Bike-sharing brings out bad manners in China
BEIJING — Liu Lijing, a mechanic in Beijing, does not usually pay much attention to manners. He does not mind when people blast loud music, and he strolls the alleyways near his home in a tank top stained with grease. But when a stranger recently ditched a bicycle in the bushes outside his door, Liu was irate.
Startups have flooded the city with shared bikes, he complained, and people have been leaving them all over the place without thinking about other residents. “There’s no sense of decency anymore,” he muttered, picking up the discarded bike and heaving it into the air in anger. “We treat each other like enemies.”

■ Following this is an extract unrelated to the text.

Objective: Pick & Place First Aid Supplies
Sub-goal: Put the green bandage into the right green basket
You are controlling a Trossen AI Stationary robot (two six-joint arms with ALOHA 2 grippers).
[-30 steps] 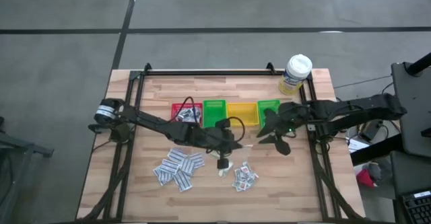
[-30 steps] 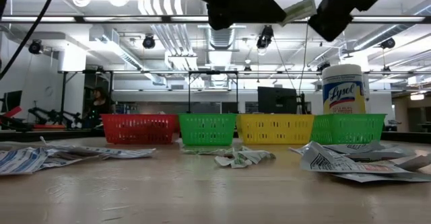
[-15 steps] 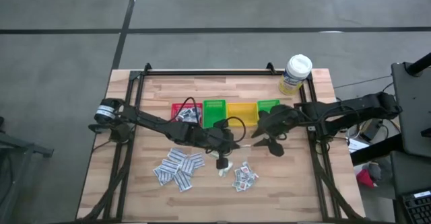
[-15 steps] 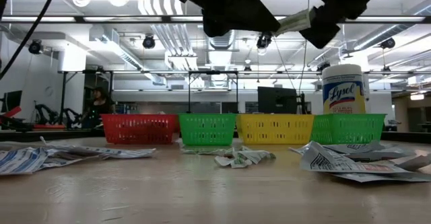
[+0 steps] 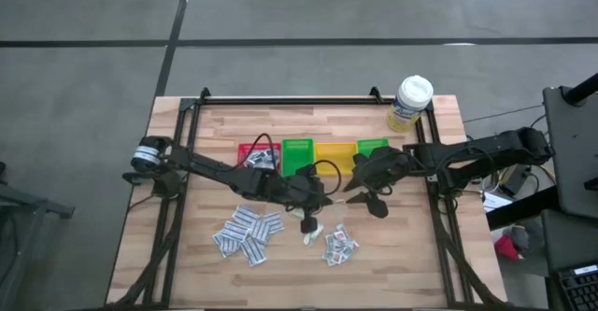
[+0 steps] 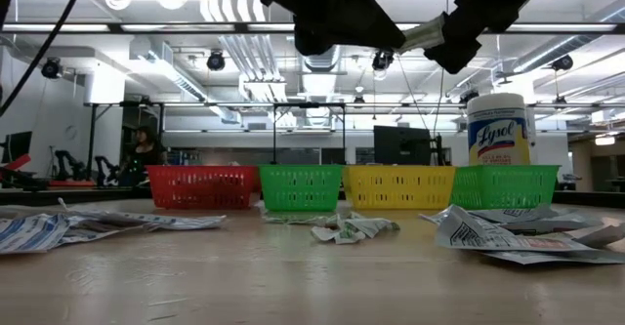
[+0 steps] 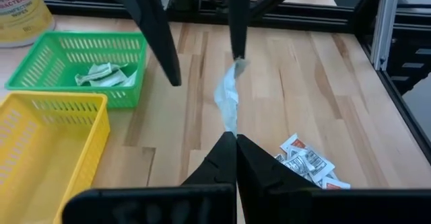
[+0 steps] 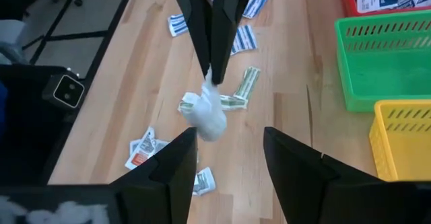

There are now more than 16 million shared bicycles in China’s trafficclogged cities, thanks to a fierce battle for market share among 70-plus companies backed by more than $1 billion in financing. These startups have reshaped the urban landscape, putting bikes equipped with GPS and digital locks on almost every corner in a way Silicon Valley can only dream of.
But their popularity has been accompanied by a wave of misbehavior. Because the startups do not use fixed docking stations, riders abandon bicycles along streets and public squares, snarling traffic and cluttering sidewalks. Thieves have taken them by the tens of thousands for personal use or to sell for parts. Angry and mischievous vandals hang them in trees, bury them in construction sites and throw them into lakes and rivers.
Such problems have raised questions about the sustainability of China’s bike-share boom. But the debacle also has led many Chinese to look for deeper explanations and ask if bike-sharing has revealed essential flaws in the national character, prompting a far-reaching debate about social decay and the decline of decorum and morality in the country.
In some places, the authorities have confiscated tens of thousands of bicycles and imposed parking restrictions. News outlets have documented the waste with astounding images of mountains of candycolored bicycles, each hue representing a different bike-share company.
“It’s a battle every day,” said Ke Jin, a security guard at a residential compound in northeast Beijing, as he cleared a path that had been blocked by a tangled heap of blue and yellow bikes. “It’s human nature not to care.”